Однажды во время прогулки он встретил моего отца и пожаловался ему на свои беды. Оба посовещались. В результате отец скоро пришел домой и сказал мне:
«Карл, бери свой барабан; мы должны их поддержать!»
«Как?» – спросил я.
«Ты должен трижды побарабанить Прециозе и всем ее цыганам на сцене».
«Кто такая Прециоза?»
«Молодая красивая цыганка, которая на самом деле дочь графа. Ее ограбили цыгане. Теперь она возвращается и находит своих родителей. Ты барабанщик и получишь блестящие пуговицы и шляпу с белым пером. Это привлечет зрителей».
Об этом будет извещено. Если «зал» будет полон, директор даст тебе пять новых грошей; но если не полон, ты ничего не получишь. Завтра в 11 часов репетиция».
Я, разумеется, пришел в восторг. Цыганский барабанщик! Дочь графа! Блестящие пуговицы! Белое перо! Трижды по всей сцене! Пять новых пенсов!
Следующей ночью я очень мало спал и явился на репетицию со своим барабаном в точное время.
Все прошло очень хорошо. Мне понравились все артисты. Директриса погладила меня по щеке. Режиссер похвалил мое умное лицо, смелость и понимание. Но и моя роль тоже довольно проста. Возможно, я бы сделал это за сорок пфеннигов. Даже и за тридцать пфеннигов это великолепно.
Но отец присутствовал там и не уступил ни на грош, потому что он признавал мою художественную ценность и не позволил ни продать, ни предать себя.
Я должен был появиться только один раз за пятьдесят пфеннигов, маршируя впереди большого цыганского выхода.
Я стоял на заднем плане, цыгане позади меня.
Напротив меня с другой стороны стоял директор, игравший старого судебного пристава Педро.
Когда он поднимал правую руку, это было знаком для меня немедленно начать марш и после трех барабанных дробей снова исчезнуть таким же образом. Это было очень просто; ошибиться было невозможно.

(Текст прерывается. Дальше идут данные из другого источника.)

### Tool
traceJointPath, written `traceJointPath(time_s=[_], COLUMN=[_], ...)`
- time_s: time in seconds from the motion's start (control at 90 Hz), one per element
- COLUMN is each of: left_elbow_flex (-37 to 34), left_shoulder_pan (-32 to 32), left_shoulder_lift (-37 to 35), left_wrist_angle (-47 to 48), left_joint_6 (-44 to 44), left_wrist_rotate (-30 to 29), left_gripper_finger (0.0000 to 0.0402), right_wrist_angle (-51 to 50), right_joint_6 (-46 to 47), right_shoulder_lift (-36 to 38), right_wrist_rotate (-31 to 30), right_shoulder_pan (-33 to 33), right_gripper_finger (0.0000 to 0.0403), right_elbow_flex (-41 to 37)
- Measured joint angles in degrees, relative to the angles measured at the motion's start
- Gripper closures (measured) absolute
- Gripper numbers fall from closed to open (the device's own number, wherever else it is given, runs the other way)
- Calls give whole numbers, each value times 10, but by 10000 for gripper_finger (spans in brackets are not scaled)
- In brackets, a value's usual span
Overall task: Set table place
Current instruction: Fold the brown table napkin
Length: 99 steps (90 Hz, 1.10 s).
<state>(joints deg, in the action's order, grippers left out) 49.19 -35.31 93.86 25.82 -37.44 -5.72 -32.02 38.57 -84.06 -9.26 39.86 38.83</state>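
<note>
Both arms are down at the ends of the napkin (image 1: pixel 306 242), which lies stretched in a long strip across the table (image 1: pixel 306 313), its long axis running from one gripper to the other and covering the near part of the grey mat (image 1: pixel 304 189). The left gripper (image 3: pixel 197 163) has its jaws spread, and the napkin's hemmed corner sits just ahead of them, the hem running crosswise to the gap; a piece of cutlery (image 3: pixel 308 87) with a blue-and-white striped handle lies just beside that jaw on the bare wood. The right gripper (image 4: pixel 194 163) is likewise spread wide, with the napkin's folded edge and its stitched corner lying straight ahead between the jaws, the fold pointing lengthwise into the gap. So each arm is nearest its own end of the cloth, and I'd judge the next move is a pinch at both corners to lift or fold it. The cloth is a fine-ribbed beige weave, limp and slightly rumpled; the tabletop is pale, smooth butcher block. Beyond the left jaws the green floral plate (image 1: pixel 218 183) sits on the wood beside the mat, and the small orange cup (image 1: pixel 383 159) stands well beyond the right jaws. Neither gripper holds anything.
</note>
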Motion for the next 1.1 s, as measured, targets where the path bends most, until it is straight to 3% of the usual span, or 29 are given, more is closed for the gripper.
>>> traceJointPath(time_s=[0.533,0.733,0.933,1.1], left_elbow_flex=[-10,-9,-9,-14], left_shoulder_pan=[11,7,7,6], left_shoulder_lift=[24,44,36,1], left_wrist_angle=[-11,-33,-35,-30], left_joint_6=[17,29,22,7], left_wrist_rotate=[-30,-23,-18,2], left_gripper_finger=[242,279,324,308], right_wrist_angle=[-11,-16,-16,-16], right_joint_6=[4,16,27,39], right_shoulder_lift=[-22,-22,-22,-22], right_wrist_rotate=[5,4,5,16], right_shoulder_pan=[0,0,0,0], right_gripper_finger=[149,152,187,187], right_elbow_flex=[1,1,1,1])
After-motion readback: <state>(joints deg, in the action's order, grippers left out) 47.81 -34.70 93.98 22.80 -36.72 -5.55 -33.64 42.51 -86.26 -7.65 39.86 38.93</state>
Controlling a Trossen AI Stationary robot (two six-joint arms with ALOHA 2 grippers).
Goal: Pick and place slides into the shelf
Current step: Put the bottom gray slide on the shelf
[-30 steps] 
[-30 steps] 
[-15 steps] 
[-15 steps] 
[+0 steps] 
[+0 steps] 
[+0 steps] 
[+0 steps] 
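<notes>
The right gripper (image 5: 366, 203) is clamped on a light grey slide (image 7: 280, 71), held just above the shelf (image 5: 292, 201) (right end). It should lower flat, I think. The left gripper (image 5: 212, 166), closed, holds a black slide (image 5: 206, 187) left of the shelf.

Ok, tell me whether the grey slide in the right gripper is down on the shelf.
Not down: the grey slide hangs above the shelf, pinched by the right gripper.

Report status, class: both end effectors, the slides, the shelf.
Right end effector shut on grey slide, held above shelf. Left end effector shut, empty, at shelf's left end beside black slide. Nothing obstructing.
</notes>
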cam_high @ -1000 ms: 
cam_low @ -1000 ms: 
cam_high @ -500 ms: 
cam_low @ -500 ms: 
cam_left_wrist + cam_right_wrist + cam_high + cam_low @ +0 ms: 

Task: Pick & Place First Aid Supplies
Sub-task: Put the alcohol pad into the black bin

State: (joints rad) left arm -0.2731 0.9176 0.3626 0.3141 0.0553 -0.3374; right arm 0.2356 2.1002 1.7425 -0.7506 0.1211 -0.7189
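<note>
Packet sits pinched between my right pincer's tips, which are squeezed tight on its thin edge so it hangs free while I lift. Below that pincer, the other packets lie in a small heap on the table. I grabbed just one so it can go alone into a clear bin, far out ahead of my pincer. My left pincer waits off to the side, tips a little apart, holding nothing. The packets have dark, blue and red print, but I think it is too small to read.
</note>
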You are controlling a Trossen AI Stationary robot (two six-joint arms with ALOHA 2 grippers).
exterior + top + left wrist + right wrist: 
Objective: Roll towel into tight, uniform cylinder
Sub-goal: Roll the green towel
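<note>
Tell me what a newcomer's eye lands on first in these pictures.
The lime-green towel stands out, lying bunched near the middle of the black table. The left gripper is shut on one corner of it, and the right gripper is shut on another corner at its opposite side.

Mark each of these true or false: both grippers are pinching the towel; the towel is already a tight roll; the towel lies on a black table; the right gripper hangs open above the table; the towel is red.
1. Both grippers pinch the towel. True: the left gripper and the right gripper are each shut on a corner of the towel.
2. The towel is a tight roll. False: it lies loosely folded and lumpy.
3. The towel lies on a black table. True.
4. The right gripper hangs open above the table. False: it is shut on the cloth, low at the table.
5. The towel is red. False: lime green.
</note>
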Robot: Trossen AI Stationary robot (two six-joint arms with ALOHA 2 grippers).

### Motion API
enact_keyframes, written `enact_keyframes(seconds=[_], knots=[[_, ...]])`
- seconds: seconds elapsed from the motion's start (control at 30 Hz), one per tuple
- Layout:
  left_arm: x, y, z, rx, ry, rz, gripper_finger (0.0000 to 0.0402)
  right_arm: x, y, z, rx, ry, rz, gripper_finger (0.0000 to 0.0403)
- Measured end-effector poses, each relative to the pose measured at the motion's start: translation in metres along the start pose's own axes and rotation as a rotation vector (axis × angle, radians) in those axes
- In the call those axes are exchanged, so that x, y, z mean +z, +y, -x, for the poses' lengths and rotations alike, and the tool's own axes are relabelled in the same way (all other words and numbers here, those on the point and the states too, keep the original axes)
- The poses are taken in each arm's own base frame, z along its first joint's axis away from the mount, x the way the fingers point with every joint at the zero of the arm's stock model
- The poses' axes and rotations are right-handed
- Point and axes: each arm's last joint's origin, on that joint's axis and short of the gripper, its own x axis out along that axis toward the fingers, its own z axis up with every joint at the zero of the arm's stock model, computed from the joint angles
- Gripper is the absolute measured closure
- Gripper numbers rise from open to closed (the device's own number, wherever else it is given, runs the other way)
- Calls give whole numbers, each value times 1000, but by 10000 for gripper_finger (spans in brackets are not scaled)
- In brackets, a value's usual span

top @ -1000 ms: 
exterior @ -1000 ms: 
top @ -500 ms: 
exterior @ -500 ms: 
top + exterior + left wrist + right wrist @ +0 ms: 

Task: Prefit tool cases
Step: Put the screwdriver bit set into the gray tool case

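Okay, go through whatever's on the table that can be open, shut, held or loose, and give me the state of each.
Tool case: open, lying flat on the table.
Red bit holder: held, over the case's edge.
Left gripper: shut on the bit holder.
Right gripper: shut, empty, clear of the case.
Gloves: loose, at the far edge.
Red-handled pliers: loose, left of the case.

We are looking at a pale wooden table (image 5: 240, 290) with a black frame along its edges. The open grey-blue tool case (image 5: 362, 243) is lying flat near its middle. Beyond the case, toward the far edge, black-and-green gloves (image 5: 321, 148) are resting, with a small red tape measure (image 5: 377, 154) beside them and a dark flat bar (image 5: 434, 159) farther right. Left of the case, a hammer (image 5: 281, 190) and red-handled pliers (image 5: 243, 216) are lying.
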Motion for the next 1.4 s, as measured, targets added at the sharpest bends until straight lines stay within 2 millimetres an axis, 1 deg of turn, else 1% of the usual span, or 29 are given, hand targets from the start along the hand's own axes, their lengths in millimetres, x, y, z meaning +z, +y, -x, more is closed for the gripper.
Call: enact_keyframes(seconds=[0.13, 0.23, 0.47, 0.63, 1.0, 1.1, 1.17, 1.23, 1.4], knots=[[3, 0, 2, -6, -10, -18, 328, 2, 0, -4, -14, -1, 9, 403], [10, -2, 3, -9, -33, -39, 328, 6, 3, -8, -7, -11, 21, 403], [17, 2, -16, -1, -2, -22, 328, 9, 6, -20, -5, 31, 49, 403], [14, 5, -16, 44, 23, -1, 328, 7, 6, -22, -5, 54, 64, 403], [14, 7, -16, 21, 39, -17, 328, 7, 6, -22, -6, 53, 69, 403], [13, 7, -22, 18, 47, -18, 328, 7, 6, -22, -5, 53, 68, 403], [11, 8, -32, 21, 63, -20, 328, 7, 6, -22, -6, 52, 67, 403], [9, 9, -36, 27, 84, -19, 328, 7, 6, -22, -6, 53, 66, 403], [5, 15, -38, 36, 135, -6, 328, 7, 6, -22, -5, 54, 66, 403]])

Я обнаружил блестящие пуговицы сразу после репетиции. Маме пришлось их пришивать для меня. Их было более тридцати; они полностью не умещались на моем жилете.
Днем мне принесли шляпу с белым пером. Она была выставлена в окно как реклама и сделала свое дело.
Мне нужно было приготовиться за четверть часа до начала выступления.
Жена директора встретила меня с сияющим лицом, потому что зрительный зал был уже настолько заполнен, что несколько «коробок», были быстро поставлены впереди по цене десять центов за место. Их тоже быстро продали.
Отец, мать и бабушка получили бесплатные места.
В тот день я был очень ценным ребенком. Это отношение вокруг меня распространилось настолько, что жена режиссера почувствовала желание положить мне пять новых пенни в правый карман брюк, перед открытием занавеса. Это значительно повысило мою уверенность и мой творческий энтузиазм.
И вот они, великие, возвышенные моменты моего дебюта на первой сцене.
События первого действия происходили в Мадриде. Я не имел к этому никакого отношения. Я сидел в гримерной и слушал, что говорят на сцене. Меня позвали туда.
Я пристегнул барабан, надел шляпу с перьями и отправился к своим пейзанам.
Дон Фернандо и Донна Клара вместе с остальными стояли на сцене.
Пристав замка Педро, который должен был подать мне сигнал, прислонился к заднему фону. Он увидел, как я иду таким энергичным шагом, и отчего-то решил, что я направляюсь прямо на подиум. Поэтому он быстро поднял правую руку, чтобы этого не допустить.
Но я воспринял это, разумеется, как знак поддержки, хотя цыган еще не было позади меня, и начал свою барабанную дробь, маршируя по сцене кругами.
Дон Фернандо и Донна Клара застыли в шоке.
«Мошенник!» – крикнул судебный пристав, когда я проходил мимо него. Он возник из-за заднего фона, чтобы ухватить меня и утянуть, но я уже прошел мимо него.
На каждом шагу мне жестами велели остановиться и уйти; но я настаивал на том, о чем договорились прежде, а именно три прохода по сцене.
«Мошенник!» – закричал судебный исполнитель, когда я проходил мимо него во второй раз, и сделал это так громко, что, несмотря на барабанную дробь, его можно было слышно по всему залу.
Оттуда ответили громким смехом, но я уже начал свой третий раунд.